• **DIRECTIONS**
Only lines containing "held" belong in the answer, each copied from the entries below.

** Opening RECORDS SHOWN block **

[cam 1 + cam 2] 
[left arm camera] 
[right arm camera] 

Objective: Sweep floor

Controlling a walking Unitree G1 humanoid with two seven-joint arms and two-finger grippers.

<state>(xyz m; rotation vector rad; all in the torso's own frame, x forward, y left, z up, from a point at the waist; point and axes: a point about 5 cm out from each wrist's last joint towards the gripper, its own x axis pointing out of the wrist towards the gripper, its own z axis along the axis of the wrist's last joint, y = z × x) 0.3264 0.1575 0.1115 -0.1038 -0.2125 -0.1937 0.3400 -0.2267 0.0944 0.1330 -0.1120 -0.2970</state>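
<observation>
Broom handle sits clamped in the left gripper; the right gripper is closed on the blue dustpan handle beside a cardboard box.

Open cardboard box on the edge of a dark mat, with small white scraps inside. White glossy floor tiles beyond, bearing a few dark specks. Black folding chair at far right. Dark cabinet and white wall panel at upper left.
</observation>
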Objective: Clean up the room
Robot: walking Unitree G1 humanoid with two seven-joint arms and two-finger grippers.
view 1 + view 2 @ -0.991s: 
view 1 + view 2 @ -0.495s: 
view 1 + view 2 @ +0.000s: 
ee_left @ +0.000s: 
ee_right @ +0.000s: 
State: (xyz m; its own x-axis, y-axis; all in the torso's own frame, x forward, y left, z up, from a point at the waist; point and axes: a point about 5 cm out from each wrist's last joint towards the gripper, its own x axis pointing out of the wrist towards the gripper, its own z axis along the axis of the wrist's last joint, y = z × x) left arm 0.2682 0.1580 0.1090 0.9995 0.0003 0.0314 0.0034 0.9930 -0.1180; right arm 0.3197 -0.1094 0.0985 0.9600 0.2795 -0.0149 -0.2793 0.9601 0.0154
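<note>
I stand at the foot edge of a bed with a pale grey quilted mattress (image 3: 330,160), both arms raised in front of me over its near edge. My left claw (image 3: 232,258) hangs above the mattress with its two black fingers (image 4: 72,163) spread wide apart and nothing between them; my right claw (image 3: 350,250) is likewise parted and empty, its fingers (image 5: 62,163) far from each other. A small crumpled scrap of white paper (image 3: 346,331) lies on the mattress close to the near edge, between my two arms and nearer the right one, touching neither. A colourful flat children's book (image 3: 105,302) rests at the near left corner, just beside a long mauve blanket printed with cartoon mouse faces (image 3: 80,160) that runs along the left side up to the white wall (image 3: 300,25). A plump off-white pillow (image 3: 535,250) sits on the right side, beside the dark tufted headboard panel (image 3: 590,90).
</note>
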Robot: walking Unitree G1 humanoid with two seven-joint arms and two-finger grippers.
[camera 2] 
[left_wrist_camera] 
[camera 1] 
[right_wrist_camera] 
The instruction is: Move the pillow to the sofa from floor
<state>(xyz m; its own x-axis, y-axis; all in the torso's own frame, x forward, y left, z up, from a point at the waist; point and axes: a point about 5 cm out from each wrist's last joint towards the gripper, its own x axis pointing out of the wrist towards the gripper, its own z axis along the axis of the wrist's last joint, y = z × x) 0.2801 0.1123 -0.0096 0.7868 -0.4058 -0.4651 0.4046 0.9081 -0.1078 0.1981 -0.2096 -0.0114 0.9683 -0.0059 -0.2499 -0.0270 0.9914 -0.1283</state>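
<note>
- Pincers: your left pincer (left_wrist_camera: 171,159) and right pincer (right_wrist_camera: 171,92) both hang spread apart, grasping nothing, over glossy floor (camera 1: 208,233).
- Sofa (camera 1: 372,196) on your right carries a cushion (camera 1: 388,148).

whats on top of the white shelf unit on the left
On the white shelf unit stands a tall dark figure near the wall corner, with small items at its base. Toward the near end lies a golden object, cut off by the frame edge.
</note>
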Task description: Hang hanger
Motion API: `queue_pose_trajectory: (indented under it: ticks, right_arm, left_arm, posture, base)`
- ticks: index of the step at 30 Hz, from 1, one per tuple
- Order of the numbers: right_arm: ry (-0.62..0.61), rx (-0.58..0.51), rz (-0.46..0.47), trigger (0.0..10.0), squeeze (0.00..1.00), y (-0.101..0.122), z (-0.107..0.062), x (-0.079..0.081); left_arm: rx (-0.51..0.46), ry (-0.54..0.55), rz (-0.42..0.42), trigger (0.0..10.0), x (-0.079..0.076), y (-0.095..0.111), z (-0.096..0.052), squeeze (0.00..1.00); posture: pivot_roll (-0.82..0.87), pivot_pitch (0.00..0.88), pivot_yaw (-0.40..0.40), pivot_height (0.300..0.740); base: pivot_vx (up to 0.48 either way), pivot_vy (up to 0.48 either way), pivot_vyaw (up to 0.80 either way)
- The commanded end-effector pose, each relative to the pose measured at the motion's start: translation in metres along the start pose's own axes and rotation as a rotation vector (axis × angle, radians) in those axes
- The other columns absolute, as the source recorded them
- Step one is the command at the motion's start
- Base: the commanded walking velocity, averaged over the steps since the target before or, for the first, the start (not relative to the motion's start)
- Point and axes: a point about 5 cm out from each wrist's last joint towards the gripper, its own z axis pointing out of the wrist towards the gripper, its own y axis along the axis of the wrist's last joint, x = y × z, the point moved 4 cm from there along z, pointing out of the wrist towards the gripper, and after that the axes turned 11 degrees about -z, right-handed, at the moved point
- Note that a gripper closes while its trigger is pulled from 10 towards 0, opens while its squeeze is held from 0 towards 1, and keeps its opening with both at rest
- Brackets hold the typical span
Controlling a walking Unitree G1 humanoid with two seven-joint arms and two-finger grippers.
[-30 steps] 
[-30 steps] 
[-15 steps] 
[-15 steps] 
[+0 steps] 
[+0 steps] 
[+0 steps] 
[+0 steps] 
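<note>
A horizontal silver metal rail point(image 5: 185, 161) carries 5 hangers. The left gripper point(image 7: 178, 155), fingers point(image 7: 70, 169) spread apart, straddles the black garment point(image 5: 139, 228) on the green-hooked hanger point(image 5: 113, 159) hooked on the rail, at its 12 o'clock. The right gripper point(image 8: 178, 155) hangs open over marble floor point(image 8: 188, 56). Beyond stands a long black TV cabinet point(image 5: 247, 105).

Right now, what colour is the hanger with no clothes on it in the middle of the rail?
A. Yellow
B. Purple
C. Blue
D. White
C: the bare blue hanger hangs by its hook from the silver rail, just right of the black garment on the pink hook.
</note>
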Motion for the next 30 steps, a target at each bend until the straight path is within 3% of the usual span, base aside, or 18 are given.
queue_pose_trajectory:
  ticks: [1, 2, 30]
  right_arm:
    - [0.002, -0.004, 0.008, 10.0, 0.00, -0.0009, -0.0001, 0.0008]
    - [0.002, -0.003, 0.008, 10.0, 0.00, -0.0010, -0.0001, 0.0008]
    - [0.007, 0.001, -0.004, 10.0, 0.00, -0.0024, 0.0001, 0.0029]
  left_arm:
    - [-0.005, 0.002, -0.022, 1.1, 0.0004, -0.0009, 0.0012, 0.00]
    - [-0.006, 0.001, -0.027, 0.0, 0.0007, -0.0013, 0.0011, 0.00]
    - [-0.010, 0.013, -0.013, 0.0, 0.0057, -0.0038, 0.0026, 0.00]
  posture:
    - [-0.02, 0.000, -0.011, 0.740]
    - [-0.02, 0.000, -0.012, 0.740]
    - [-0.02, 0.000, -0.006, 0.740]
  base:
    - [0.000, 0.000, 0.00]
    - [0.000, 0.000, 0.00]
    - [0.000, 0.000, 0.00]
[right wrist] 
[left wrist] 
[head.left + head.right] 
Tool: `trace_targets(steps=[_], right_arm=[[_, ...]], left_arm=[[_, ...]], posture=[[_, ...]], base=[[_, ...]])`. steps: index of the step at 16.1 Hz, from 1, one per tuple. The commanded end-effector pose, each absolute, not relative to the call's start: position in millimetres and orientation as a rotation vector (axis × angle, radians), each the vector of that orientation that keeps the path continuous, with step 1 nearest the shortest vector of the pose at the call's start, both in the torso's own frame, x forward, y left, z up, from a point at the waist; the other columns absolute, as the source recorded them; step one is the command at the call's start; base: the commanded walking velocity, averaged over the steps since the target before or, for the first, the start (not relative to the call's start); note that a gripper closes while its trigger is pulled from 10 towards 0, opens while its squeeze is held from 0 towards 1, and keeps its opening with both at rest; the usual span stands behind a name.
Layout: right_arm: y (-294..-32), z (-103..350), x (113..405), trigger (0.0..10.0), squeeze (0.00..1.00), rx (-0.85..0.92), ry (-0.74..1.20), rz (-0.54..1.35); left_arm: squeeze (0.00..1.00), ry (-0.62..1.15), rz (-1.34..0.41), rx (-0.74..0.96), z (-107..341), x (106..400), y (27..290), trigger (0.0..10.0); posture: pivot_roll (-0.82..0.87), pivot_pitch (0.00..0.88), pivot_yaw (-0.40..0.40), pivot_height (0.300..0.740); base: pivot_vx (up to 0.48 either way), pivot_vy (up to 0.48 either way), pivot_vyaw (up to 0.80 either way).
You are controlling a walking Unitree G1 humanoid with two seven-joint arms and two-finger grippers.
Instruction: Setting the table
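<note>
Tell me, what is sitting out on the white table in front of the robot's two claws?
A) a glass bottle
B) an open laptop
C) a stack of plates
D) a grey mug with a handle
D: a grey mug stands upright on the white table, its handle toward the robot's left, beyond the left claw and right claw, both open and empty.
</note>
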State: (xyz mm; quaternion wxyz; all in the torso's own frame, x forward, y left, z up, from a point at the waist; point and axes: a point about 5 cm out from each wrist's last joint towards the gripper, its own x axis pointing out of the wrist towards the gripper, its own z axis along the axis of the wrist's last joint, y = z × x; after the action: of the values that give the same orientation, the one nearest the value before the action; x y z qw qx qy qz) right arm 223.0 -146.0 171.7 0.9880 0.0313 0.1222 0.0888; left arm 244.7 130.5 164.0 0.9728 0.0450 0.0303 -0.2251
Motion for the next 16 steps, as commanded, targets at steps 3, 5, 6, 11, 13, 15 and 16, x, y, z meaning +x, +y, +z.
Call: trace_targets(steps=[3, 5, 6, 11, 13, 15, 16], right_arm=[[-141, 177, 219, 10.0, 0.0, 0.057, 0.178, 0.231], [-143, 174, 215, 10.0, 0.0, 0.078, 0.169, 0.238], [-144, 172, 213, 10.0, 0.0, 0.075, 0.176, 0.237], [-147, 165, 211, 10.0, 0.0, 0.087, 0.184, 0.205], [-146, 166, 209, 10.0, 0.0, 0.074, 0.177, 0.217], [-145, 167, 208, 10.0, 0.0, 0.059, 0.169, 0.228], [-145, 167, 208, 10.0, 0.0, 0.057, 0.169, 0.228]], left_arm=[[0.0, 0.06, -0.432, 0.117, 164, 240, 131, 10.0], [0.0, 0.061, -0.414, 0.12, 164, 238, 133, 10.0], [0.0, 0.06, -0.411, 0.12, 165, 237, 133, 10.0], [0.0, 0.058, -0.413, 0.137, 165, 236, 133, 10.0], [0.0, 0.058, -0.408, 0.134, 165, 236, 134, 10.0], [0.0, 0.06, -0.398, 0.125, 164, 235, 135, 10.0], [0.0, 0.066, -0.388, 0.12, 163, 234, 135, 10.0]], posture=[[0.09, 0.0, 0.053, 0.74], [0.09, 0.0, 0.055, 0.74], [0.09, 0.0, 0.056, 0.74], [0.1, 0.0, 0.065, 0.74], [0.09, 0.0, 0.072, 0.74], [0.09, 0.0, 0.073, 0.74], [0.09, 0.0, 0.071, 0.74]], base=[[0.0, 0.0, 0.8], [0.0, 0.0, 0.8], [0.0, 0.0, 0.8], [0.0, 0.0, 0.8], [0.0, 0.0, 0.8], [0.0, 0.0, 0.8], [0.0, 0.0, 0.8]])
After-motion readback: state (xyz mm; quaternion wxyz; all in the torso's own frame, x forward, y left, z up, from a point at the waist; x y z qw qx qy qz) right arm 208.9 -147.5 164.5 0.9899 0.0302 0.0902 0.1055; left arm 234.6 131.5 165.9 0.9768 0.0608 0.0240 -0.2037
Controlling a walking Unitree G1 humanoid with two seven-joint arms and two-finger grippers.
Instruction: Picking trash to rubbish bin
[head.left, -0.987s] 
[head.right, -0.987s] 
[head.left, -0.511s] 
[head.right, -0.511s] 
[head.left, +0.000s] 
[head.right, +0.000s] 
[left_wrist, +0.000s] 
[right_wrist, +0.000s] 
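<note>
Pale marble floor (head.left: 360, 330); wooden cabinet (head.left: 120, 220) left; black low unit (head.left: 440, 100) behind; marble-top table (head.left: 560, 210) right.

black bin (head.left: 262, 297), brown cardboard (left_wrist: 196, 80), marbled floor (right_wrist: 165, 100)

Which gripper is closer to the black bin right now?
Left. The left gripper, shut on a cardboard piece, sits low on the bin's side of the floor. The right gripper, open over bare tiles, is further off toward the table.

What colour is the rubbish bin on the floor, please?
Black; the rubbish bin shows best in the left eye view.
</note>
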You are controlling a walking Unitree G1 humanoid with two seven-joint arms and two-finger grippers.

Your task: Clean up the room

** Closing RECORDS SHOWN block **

• **ANSWER BOX**
- Note that a gripper closes while its trigger is pulled from 10 towards 0, opens while its squeeze is held from 0 towards 1, and keeps its opening with both at rest
Tool: `trace_targets(steps=[_], right_arm=[[_, ...]], left_arm=[[_, ...]], posture=[[_, ...]], base=[[_, ...]])`. steps: index of the step at 16.1 Hz, from 1, one per tuple. The commanded end-effector pose, each absolute, not relative to the call's start: position in millimetres and orientation as a rotation vector (axis × angle, radians), each the vector of that orientation that keeps the path continuous, with step 1 nearest the shortest vector of the pose at the call's start, both in the torso's own frame, x forward, y left, z up, from a point at the waist; the other columns absolute, as the source recorded them; step one is the command at the call's start; base: the commanded walking velocity, averaged over the steps since the target before or, for the first, the start (not relative to the call's start); note that a gripper closes while its trigger is pulled from 10 towards 0, opens while its squeeze is held from 0 towards 1, and keeps its opening with both at rest; the usual span stands behind a name.

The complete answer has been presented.